Heute zeigten die Ordensfrauen größeres Selbstbewusstsein und die Fähigkeit, auch Abschied zu nehmen, denn manche Ordensgemeinschaft werde erlöschen, sagte die Historikerin nüchtern. Gewichen sei die Scheu vor ordensübergreifender Zusammenarbeit und übermäßige Abschottung. Einen "unglaublichen Elan", Neues anzugehen, ortet Penz gerade bei jüngeren Schwestern.
Auch das Verhältnis zu den Männerorden habe sich verändert. Der Emanzipationsprozess der Schwestern habe phasenweise zur Trennung geführt. "Heute sind sie dabei, wieder zusammenzuwachsen, und zwar auf Augenhöhe. Waren es vorher die Männer, die die Frauen vertreten und Leadership übernommen haben, funktioniert es jetzt auf Augenhöhe."

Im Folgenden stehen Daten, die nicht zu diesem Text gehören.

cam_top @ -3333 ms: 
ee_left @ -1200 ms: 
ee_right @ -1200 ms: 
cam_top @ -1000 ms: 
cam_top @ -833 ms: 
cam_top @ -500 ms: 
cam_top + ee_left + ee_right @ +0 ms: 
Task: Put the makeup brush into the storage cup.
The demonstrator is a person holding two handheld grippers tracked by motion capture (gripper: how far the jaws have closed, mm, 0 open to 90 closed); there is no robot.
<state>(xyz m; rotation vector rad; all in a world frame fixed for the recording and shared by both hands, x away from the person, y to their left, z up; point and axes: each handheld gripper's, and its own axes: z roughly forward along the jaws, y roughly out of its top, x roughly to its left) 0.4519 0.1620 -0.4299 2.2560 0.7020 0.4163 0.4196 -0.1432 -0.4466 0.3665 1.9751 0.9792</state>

VFÖ 1966 kanonisch errichtet
Die "Vereinigung der Frauenorden Österreichs" wurde als Zusammenschluss der höheren Oberinnen der österreichischen Frauenorden im Jahr 1966 von der in Rom zuständigen Religiosenkongregation kanonisch errichtet. Damit kommt der Vereinigung im staatlichen Bereich die Stellung einer Körperschaft öffentlichen Rechts zu.
Mitglieder der Vereinigung der Frauenorden sind die höheren Oberinnen, Leiterinnen oder Delegierten jener Frauenorden, die wenigstens eine Niederlassung in Österreich haben. Derzeit (2016) sind es 105 Mitglieder. Gemäß den Statuten sind die Mitglieder der Vereinigung in fünf Bereiche gegliedert: Klausurschwestern, Schulschwestern, Krankenschwestern, Schwestern mit karitativer und sozialer Tätigkeit sowie Missionsschwestern.
Die Anfänge reichen zurück bis auf das Jahr 1952. Auf Initiative des Salzburger Erzbischofs Andreas Rohracher, damals Apostolischer Visitator für die Klöster in Österreich, hat ein erstes Treffen der österreichischen Ordensoberinnen in Innsbruck stattgefunden. Diese Jahrestagungen finden bis heute jährlich statt. An der Gründung eines ersten Zusammenschlusses der Ordensoberinnen war der Provinzial der Kamillianer, Robert Svoboda (Provinzial 1946-1950), wesentlich beteiligt. Im Krankenapostolat tätig, unterstützte er die Bemühungen der Caritas Österreich nach einer Vereinigung besonders der caritativ tätigen Frauenorden, die in Österreich der größte private-gemeinnützige Spitalserhalter sind. 1959 wurde eine erste Arbeitsgemeinschaft gegründet.
Die Organe der Vereinigung der Frauenorden sind heute die jährliche Generalversammlung, die alle drei Jahre eine Präsidentin, ihre Stellvertreterin sowie die Leiterinnen der Referate wählt. Diese bilden zusammen mit den Vorsitzenden der diözesanen Regionalkonferenzen das Präsidium, welches wiederum die Generalsekretärin bestellt. In jüngster Zeit wurde die Zusammenarbeit der Frauenorden und der Männerorden intensiviert. Die Generalsekretariate der Vereinigung der Frauenorden und der Superiorenkonferenz der Männerorden haben gemeinsam das "Büro der Ordensgemeinschaften".
In den letzten Jahren hat sich die Struktur der Referate verändert. Das Profil der meisten Frauenorden war zu vielfältig geworden, um den Kategorisierungen noch zu entsprechen. Beispiel: Anstelle eines Referats der Schulschwestern gibt es heute den Bereich Bildung und Ordensschulen, das Frauen- und Männerorden gemeinsam tragen. Gleiches gilt für die Aufgabenbereiche Ordensspitäler, Mission, Ordensentwicklung, Kultur und Dokumentation oder das Medienbüro. Spezielle Referate der Frauenorden sind ordensinterne Ausbildung und die sogenannten "neuen Dienste". Das sind neue soziale oder pastorale Berufsfelder und Initiativen, in denen Ordensfrauen heute tätig sind und in denen oft Schwestern aus mehreren Gemeinschaften zusammenarbeiten.